Sign in to follow this  

can anyone explain const char*, char, strings, char array

This topic is 814 days old which is more than the 365 day threshold we allow for new replies. Please post a new topic.

If you intended to correct an error in the post then please contact us.

Recommended Posts

I'm sorely confused.

 

My compiler keeps telling me this function's argument only accepts "cons char*". I gave it a char, a string, a char array, a function that return a char. I really don't know what I'm dealing with. Can anyone explain what I have to give this function and compare and contrast these 3 things.

Edited by LAURENT*

Share this post


Link to post
Share on other sites

char is a single character, like 'a', 'B' or '1'. Can internally be any of 256 values (on most platforms where it is 8 bits, some exotic ones use another bit-count).

 

char[10] is an array of 10 characters stored sequentially in memory.

 

char* is a pointer which holds the address in memory of a character, for example it can point at a single 'char' variable, or it can point at the address where a sequential array begins.

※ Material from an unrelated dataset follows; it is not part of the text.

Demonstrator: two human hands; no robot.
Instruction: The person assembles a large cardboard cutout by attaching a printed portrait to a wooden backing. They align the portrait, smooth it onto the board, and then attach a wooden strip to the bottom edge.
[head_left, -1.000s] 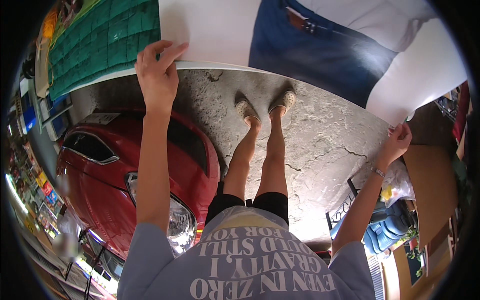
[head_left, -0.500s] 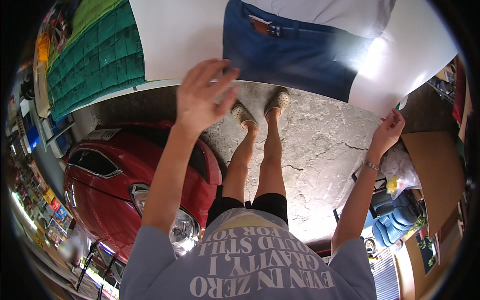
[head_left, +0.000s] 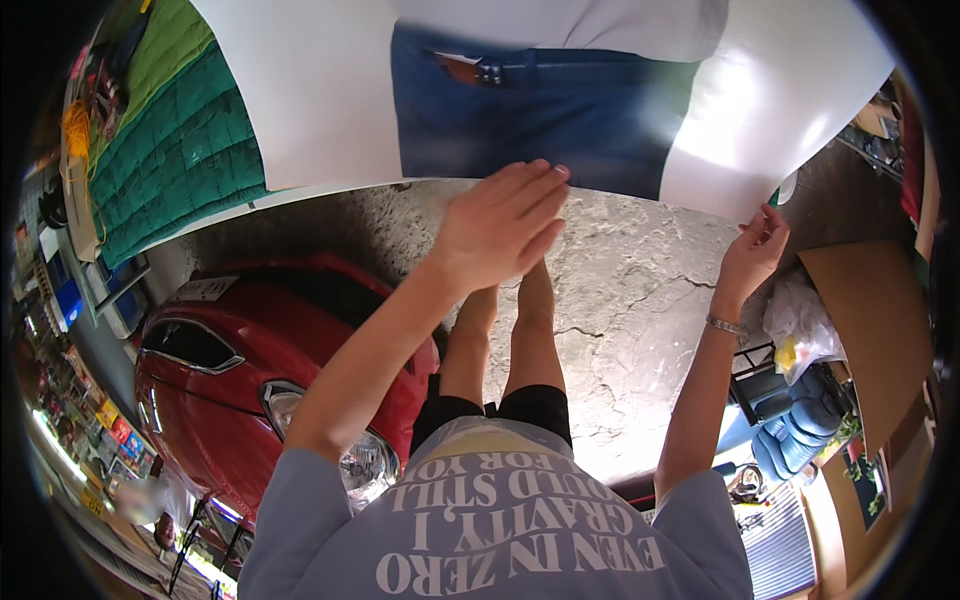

const char* is such a pointer that is declared constant, which means that any function accepting it promises not to change the values stored in memory at that address. Read-only access to a string is usually the meaning.

 

std::string is a class that internally holds a memory-buffer of many characters, and has methods to manipulate them.

 

 

For string-functions that take const char* it is usually appropriate to pass them string.c_str(), as the c_str() method returns a pointer to an address in memory where the string characters are stored sequentially, + it guarantees to end that sequence with a null-character, which means that a 'char' with value 0 will be stored at the end of the sequence. Such a null-terminator is used by many string functions to determine where a string ends.

Share this post


Link to post
Share on other sites

As a side note.

const is a good subject to explore and I believe you should get into the habit of making your code const aware, part of this is const functions in a class

 

In the following the function CalcSomeValue is tagged const, which means that it does not change the state of MyClass, it is a read only function. Been a while since I worked in C++ but I believe this is compiler checked.

 

The effect of this is that if you have a const MyCLass* you are only able to call const functions on the object as you have a const object.

class MyClass
{
public:
	int CalcSomeValue() const
	{
		// code that returns something
	}
};

Cost in C++, unlike C# and some other languages, is a subtle keyword that is worth learning. It provides lots of semantic implications in function contracts that you need to understand as you pull in 3rd party libraries etc as you will encounter it a lot :)

Share this post


Link to post
Share on other sites


For the other 1%, where the function is expecting char* and forgot to const-qualify it, you'll have to vomit up a const_cast.

 

I only ever had to use const_cast, when I used some badly designed or outdated libraries (looking at you, FreeImage!). I think replacing the library, or if it is your own code, fixing it, is the right answer. Beginners should not even be told about const_cast in my opinion, it'll just cause trouble somewhere down the road.

Share this post


Link to post
Share on other sites
If I'm forced to pass a char* due to a badly designed library, I prefer to do this than fall back on a const_cast, unless there is a good reason to avoid the additional overhead:
 
void badMethod(char *s);

void f(const char *s)
{
    std::vector<char> v(s, s + strlen(s) + 1); // +1 to ensure the null terminator is added
    badMethod(v.data());
}
const_cast is undefined behaviour if it is invoked on an entity that was originally declared as const, since the compiler may have decided to locate it in read-only memory. Edited by Aardvajk

Share this post


Link to post
Share on other sites

I only ever had to use const_cast, when I used some badly designed or outdated libraries (looking at you, FreeImage!).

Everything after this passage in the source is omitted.